Я больше не видела ничего такого же синего, пока не увидела безоблачное небо в совершенно ясный сентябрьский день, когда хоронили моего отца. Мы приехали на кладбище вместе – моя мать, брат и я – а потом прошли под массивной каменной аркой, которая выходила на поле, поросшее аккуратной травой и стареющими надгробиями. По понятным причинам мы не давали объявлений о похоронах в газету, но у могилы собралось больше людей, чем я ожидала – пятеро мужчин и одна женщина, никто из них не был членом семьи. Я не знаю, кто все они были, но я поняла, что они были как-то связаны с Греческой православной церковью.

Когда священник читал строки из своего томика Библии, я посмотрела в глаза одному из мужчин, который вежливо кивнул мне в ответ. Этот день и без того был достаточно сюрреалистичным, как и положено на похоронах, но мне кивнул один из моих греческих завсегдатаев бара, человек, о котором я практически ничего не знала, кроме того, что он любит виски со льдом. Позже я узнала, что он сделал крупное пожертвование в пользу похорон, и это заставило меня почувствовать одновременно неловкость и невероятную благодарность. А с каким чувством вы бы приняли подобные чаевые?

Служба проходила на греческом языке, поэтому никто из нас почти ничего не понял, а гроб был не похож ни на один из тех, что я видела раньше: он был зеленовато-голубой, как выходной костюм из семидесятых годов, который мой отец надел на свадьбу. Стоя перед гробом и зная, что в этом ящике лежат разлагающиеся останки моего отца, я чувствовала себя бессловесным животным, просто вещью. Разве я не должна была что-то вспоминать, проклинать или причитать? Чувствовать что-нибудь? Ну хоть что-нибудь? Вместо этого я не могла смириться с тем, насколько маленьким выглядел гроб. Невозможно было смириться с этим неестественным противоречием: как кто-то такой ужасающий, такой огромный, гигантский мог поместиться в такую маленькую коробочку? Когда я представляю себе отца, он возвышается надо мной, как цунами, хотя на самом деле его рост был метр семьдесят три. В своих воспоминаниях об отце я всегда остаюсь маленькой девочкой.

Когда мы снова забрались в машину матери, мы немного помолчали в оцепенении.

Моя мать взялась за руль и обернулась к нам.

– Ребята, куда вы хотите поехать? Я отвезу вас куда угодно.

Я предложила поехать в Нью-Хоуп, штат Пенсильвания, причудливый городок со множеством магазинов и баров в паре часов езды отсюда.
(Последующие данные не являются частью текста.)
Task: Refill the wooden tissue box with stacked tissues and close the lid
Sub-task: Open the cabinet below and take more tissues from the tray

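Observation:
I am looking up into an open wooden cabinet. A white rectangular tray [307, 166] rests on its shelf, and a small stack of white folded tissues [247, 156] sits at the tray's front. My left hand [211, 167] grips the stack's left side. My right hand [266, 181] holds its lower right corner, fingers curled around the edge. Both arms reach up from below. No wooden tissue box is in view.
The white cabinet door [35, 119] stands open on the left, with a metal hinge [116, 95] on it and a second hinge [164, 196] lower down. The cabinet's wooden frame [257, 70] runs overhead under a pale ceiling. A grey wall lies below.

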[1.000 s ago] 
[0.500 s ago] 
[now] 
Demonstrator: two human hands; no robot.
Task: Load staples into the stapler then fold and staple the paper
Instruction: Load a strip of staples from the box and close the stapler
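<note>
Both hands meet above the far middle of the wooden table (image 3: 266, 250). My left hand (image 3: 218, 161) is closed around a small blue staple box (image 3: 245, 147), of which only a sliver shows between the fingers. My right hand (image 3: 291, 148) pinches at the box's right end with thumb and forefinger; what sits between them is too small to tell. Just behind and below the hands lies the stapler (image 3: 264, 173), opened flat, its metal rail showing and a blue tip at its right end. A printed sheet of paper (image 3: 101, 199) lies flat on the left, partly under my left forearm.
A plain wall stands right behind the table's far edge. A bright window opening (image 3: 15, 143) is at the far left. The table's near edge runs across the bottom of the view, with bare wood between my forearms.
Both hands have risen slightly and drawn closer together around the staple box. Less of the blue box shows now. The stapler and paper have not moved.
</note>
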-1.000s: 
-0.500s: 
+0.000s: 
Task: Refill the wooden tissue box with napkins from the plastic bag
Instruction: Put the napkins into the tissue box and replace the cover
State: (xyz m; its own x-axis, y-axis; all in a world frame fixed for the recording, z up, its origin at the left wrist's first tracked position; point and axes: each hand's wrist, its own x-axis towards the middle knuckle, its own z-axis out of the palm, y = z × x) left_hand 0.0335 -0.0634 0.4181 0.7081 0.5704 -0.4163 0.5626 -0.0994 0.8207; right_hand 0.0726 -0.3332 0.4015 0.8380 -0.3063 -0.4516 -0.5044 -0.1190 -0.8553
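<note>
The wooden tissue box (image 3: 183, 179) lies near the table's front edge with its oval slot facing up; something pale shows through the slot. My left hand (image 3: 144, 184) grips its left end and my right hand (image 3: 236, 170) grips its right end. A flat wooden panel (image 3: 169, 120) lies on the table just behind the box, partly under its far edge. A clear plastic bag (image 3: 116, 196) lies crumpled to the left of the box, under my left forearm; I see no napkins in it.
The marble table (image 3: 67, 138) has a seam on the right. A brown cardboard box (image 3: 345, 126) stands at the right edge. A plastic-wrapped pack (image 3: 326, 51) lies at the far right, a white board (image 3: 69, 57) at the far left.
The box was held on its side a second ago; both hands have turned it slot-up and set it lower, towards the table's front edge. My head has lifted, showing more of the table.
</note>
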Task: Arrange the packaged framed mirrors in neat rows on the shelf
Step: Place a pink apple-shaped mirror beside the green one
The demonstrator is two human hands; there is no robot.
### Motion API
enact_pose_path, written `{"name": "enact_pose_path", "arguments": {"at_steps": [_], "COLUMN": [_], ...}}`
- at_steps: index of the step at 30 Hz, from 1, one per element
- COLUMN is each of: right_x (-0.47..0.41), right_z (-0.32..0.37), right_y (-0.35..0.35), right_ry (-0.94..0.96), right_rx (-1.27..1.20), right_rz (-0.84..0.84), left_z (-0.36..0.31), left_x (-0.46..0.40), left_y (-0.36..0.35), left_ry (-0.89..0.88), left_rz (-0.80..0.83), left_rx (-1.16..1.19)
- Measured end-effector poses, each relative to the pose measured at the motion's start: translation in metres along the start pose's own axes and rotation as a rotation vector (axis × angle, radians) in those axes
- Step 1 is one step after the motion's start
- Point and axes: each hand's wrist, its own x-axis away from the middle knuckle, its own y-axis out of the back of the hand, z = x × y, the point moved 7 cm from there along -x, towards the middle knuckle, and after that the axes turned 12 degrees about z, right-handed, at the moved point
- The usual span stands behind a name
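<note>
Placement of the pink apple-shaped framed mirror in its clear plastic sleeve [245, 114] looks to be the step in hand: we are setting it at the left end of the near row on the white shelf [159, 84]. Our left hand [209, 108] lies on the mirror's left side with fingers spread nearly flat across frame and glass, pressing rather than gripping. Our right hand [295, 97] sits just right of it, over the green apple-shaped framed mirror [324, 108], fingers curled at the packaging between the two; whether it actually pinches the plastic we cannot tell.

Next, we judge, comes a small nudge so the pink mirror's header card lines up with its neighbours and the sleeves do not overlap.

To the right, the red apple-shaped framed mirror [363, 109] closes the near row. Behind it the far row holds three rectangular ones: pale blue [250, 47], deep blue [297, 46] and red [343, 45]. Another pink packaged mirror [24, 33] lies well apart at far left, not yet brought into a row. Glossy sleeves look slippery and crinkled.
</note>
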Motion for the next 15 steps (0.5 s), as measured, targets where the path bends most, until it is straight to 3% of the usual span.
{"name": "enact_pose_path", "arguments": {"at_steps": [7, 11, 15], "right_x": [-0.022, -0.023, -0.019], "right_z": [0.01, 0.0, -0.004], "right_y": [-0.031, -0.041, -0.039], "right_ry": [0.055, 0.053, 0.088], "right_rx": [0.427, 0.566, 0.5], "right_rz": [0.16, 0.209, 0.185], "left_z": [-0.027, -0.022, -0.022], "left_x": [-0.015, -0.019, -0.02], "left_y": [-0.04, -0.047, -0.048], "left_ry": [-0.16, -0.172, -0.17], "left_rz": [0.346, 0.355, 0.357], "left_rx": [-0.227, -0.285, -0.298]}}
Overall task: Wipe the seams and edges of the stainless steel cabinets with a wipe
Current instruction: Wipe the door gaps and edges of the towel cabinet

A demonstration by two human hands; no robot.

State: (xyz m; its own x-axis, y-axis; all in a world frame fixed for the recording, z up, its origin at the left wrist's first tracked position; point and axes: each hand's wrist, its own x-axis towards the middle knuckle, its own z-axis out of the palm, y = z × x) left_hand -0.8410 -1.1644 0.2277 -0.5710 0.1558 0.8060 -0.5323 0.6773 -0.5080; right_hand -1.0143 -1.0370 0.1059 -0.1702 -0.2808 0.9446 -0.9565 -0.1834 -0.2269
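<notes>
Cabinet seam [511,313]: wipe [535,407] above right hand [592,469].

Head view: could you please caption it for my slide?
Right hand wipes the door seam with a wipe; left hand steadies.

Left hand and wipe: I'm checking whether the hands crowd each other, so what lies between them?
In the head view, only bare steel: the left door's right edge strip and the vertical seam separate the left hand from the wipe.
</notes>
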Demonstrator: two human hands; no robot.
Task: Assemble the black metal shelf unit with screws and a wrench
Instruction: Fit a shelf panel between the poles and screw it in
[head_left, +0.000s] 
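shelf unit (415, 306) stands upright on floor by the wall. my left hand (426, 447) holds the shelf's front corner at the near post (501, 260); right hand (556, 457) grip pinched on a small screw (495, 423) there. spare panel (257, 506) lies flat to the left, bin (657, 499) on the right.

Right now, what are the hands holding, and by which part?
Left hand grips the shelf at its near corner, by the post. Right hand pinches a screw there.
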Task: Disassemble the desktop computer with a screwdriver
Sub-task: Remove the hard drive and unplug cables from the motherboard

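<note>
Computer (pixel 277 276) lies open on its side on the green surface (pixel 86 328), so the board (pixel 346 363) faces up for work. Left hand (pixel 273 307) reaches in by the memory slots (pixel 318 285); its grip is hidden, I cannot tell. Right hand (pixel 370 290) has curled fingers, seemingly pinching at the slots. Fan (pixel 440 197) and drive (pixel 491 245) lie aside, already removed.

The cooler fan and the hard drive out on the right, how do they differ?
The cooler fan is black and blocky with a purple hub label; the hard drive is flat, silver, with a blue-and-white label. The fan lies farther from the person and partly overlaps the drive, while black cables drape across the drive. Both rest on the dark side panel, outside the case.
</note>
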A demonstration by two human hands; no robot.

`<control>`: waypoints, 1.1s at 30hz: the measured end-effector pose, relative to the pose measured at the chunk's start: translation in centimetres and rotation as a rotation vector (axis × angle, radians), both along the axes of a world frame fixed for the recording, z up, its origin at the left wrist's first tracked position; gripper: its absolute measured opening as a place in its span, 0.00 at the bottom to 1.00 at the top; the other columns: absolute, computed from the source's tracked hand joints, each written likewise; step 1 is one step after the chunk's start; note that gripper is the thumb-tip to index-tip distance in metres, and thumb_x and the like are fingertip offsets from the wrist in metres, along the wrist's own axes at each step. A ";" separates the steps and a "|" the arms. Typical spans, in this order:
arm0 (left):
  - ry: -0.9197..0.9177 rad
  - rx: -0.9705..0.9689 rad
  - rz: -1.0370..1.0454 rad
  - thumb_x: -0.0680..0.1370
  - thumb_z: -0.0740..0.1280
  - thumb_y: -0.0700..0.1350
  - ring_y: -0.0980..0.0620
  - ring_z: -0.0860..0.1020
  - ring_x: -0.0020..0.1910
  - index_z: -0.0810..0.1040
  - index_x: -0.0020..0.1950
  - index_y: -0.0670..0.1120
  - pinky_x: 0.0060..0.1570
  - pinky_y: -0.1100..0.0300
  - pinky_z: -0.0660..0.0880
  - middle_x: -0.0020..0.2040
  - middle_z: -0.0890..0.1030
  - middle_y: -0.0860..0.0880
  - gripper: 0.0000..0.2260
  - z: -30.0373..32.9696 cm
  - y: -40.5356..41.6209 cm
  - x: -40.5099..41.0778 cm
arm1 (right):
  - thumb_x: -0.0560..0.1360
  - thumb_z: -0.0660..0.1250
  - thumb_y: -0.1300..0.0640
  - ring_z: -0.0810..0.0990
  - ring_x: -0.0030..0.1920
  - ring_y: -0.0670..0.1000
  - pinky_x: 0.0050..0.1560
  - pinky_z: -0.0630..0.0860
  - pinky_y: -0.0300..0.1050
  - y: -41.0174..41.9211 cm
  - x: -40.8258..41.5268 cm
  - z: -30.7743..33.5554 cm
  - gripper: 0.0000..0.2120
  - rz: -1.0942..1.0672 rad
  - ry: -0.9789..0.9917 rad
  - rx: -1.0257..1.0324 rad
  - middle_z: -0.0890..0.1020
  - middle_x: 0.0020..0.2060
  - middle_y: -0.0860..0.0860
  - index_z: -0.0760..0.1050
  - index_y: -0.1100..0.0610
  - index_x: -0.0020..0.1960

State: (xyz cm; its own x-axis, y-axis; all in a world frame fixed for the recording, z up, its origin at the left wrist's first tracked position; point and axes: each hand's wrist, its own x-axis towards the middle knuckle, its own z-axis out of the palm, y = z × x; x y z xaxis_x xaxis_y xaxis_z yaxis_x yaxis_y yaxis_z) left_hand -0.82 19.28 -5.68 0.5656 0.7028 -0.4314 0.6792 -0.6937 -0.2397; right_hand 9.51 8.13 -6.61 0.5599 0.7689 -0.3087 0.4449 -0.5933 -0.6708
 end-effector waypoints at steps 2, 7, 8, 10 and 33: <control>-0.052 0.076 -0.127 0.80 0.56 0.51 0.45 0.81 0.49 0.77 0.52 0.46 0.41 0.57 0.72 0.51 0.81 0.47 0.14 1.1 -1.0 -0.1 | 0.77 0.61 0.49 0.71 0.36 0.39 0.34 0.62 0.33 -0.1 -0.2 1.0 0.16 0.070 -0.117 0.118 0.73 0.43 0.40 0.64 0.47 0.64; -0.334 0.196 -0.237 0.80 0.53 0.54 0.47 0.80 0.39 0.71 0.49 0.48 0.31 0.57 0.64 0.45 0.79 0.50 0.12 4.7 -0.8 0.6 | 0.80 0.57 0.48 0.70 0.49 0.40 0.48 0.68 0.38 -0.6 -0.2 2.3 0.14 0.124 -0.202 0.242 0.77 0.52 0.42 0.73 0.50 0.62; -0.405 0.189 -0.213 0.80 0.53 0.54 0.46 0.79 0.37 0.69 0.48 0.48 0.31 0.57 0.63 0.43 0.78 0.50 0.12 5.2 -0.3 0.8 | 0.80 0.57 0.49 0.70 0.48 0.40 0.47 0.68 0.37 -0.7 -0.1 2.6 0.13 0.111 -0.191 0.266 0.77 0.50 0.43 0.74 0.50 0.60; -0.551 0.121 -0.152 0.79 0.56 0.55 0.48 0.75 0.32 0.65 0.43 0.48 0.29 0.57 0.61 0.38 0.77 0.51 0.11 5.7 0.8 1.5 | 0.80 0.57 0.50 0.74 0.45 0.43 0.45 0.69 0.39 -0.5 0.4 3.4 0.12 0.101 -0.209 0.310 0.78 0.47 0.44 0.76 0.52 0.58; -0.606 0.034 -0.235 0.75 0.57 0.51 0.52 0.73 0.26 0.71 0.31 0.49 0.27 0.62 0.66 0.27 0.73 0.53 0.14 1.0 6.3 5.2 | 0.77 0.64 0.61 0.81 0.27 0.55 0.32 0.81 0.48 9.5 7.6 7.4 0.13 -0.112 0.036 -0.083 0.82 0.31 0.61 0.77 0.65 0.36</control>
Не помню, чтобы мы слушали музыку в дороге или чтобы кто-то из нас разбавил атмосферу шуткой. Я вообще не помню, чтобы разговаривала. Вместо этого я помню только это дурацкое синее небо и ощущение комфорта и безопасности от того, что мать была готова отвезти нас туда, куда мы хотим.

В Нью-Хоупе мы сидели за кованым столом на темных деревянных досках открытого дворика, пили бокал за бокалом разливное пиво и не говорили о моем отце. Хотя позже мы с матерью много раз обсуждали его, и эти разговоры часто заканчивались ее слезами и извинениями, между мной и Майком очень долго сохранялось молчание на эту тему. Они опустили нашего отца в землю, но для меня и брата он был призраком, который все сильнее и сильнее разделял нас.


За тем столом все мое тело ревело от пустоты. Компании мужчин на «Харлеях» время от времени проносились мимо нашего стола, и только ощущая громкую вибрацию во время рева их байков, я чувствовала, что мое нутро перестало дрожать. Я подозревала, что для моей матери и Майка похороны означали нечто окончательное. Конец. Завершение главы. Я не хочу сказать, что они внезапно смирились с тем, что произошло, но самый страшный день для них остался позади. Так уж устроена моя семья: она оставляет все в прошлом, не обращает внимания на семейную историю. Но я бы не смогла остановить воспроизведение сцен в своей голове: мой отец был огромен, как Голиаф, и все еще сохранял могучую силу даже после смерти. Травма – это струна, которая натянута поперек тела и разума. Для моей семьи все было кончено. Для меня же резонанс этой струны только-только начинал звучать.